My problem is how to properly run/break in the engine while it’s on the ground as the aircraft won’t be able to fly for long periods to achieve the proper power setting and time required.
I could send the engine to have an initial break-in on a test cell/bench with the supplied aluminum propeller.
I have been warned not to start the engine as this could start corrosion if I don’t run it often. Basically I have to get the plane ready to fly. I am in the process of building the custom exhaust, then the cowling. Then we are 95% complete. At this stage all controls, ignition, filtered air, fuel is done, so I could start her.

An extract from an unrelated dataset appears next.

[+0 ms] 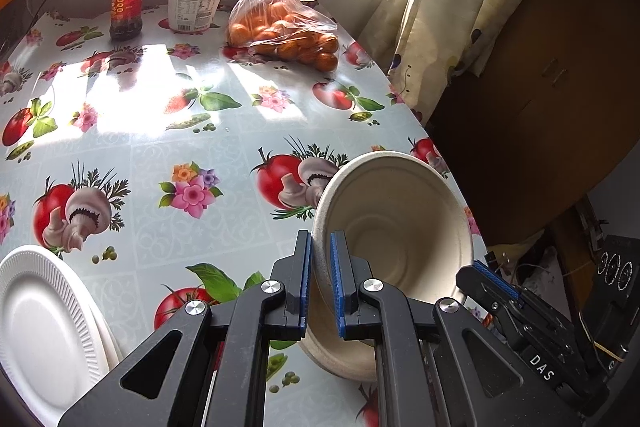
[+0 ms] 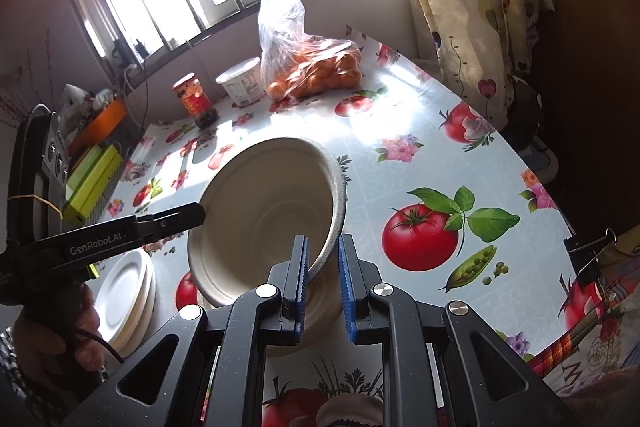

I’ve spent a lot of money on the project so far and don’t want to risk the “new engine” being ruined because of eagerness. What should I do?
Jean van Niekerk
A: Jean it’s so nice to hear from you and it looks like you’ve got an interesting project in the works here.
I’ll begin by telling you not to be in any hurry to start your engine.
I’ll assume, from your comment, that this engine has not been started since the completion of the overhaul. That being the case, my suggestion would be delaying the start-up of the engine until you are very close to completing the rest of the work and are getting close to flying the aircraft.
Starting the engine weeks or months before the aircraft can be flown may cause the engine to develop some internal corrosion as a result of running it now and then having it set idle.
I’d strongly recommend that when you get within a couple of weeks from completing everything else, and are preparing to fly the aircraft, then go ahead and start the engine and complete the ground run portion of the engine break-in.
The complete break-in instructions can be found in the Lycoming Service Instruction 1427C. Be certain to read all of the instructions set forth in this publication and you should have no trouble completing a proper engine break-in procedure, including both ground run and flight portions.
You’ll take notice that it is not a requirement to have an engine test club prop to conduct the break-in, but again, read all of the instructions carefully.
I wish you luck and all the best with your beautiful project.